Since 1969 Doraemon has been a permanent fixture in Japanese children's entertainment. Originally the star of his own serialised manga, he soon graduated to TV animation. The first series was not so popular, but the second ran for a jaw-dropping 1,787 episodes between 1979 and 2005. A third series was on television before 2005 was out. In addition to the TV anime, there have also been 35 animated feature films since 2005. Nobita's Dinosaur was the first. Stand be Me Doraemon is the most recent, and marks a striking change in the long-running franchise. Rather than form part of the annual hand-animated series of films, Stand be Me Doraemon is the first CGI Doraemon film, and retells the key storyline of the original manga on the big screen for the very first time.
Nobita is a lazy and foolish fourth grader living in Japan. One day he is visited by his great-great-grandson, who reveals that the mistakes Nobita will make as an adult will bankrupt his family for generations. To ensure a better future comes to pass, and that Nobita will stay on the road to success, his great-great-grandson leaves behind Doraemon: a blue atomic robot cat armed with a four-dimensional pouch containing a wide variety of technological gadgets. In other words, Doraemon is essentially The Terminator for Japanese primary schoolers.
Stand be Me Doraemon takes six of the original manga storylines, including Doraemon's origin and ultimate departure, and weaves them together into a single 95 minute narrative. For long-term fans of the franchise, some of whom must be old enough by now to be bringing their grandchildren to the cinema, it's an exercise in nostalgia. For new audiences it's a fairly effective primer, since it takes them through more than 40 years of key storylines in less than two hours.
That said, it does seem to sag quite badly in the middle, and it's a little too easy to lose attention, check your e-mails on your phone, and otherwise get distracted. It's the episodic nature of the film that does it: while the manga storylines are reasonably well selected, they don't really interact with one another. Instead it's a bit like watching a bunch of TV episodes run up against one another, and it all gets a little repetitive.

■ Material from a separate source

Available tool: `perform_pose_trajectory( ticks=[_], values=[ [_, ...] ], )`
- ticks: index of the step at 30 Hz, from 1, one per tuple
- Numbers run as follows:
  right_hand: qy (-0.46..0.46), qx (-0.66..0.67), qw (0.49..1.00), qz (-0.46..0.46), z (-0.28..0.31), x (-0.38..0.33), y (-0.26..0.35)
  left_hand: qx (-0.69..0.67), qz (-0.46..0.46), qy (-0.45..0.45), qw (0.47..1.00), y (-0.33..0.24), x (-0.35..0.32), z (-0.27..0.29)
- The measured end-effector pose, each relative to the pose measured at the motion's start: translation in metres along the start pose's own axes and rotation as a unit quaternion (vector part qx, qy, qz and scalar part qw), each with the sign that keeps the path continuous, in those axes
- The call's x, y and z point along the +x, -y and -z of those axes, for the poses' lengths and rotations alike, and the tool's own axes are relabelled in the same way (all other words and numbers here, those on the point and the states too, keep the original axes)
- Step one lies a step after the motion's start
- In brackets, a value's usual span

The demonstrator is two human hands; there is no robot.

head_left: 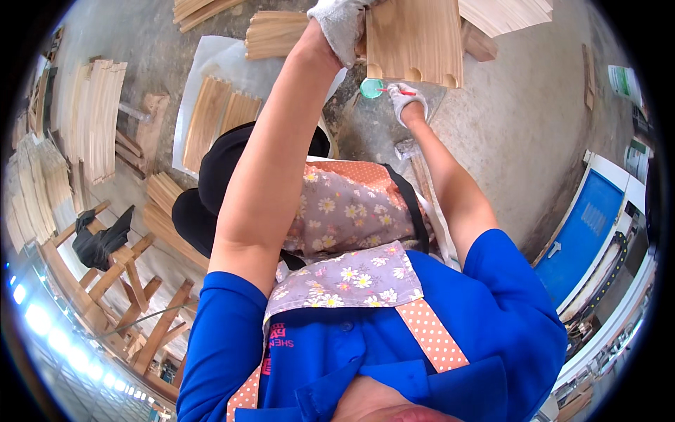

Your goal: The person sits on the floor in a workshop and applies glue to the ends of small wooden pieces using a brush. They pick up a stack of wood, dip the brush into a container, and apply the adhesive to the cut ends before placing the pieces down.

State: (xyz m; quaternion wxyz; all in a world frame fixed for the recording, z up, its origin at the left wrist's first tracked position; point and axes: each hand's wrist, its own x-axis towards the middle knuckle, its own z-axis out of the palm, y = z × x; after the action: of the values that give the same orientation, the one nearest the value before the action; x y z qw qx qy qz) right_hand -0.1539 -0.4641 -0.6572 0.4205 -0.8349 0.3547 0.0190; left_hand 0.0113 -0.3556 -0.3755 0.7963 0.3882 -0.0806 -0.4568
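My left hand, in a white knit glove, is closed at the left edge of a wooden board. Its fingers are partly hidden. The board has round notches along its near edge. My right hand, also gloved in white, pinches a thin red stick. The stick's far end reaches a small green cup just below the board; whether the tip carries bristles is too small to tell.
Stacked wooden slats lie on a pale sheet at the left, with more stacks farther left. A hammer-like tool rests beside my lap. Wooden frames stand at lower left, a blue-panelled cabinet at right.
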Motion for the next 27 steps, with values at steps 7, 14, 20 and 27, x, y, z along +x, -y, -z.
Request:
perform_pose_trajectory(
  ticks=[7, 14, 20, 27],
  values=[
    [0.014, 0.064, 0.997, -0.041, -0.009, 0.006, -0.021, -0.013, 0.007, 0.008, 1.000, 0.004, 0.010, 0.003],
    [0.078, -0.063, 0.993, -0.063, -0.038, 0.024, 0.008, -0.021, 0.001, -0.011, 1.000, -0.009, -0.008, 0.002],
    [-0.121, 0.012, 0.992, 0.018, -0.065, 0.041, -0.047, 0.003, 0.020, -0.047, 0.999, 0.009, 0.007, -0.004],
    [-0.069, -0.025, 0.996, -0.050, -0.001, 0.041, -0.035, 0.065, 0.011, -0.079, 0.995, 0.012, 0.020, 0.032]
  ],
)
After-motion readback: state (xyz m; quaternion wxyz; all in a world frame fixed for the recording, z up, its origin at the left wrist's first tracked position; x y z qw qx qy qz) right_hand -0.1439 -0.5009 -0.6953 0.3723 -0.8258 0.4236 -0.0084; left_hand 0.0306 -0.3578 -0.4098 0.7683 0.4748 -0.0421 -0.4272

The film is very well animated, taking the manga designs and translating them to three dimensions without too many significant changes. The animation is not excessively detailed, likely due to the film's smaller-than-Hollywood budget, but it moves well and copies a lot of comic movements and beats from the older hand-drawn features. The colours are vivid and expressive. In some of the film's more enthused moments the digital camera movements get rather active and frantic, partly I suspect to showcase the 3D (for the record, I watched the 2D version) and partly due to its co-director, Takashi Yamazaki (Returner, Space Battleship Yamato).
As a special one-off event, Stand by Me Doraemon is a pretty enjoyable experience. It's far from perfect, but it is a fun new take on some very old and much beloved characters.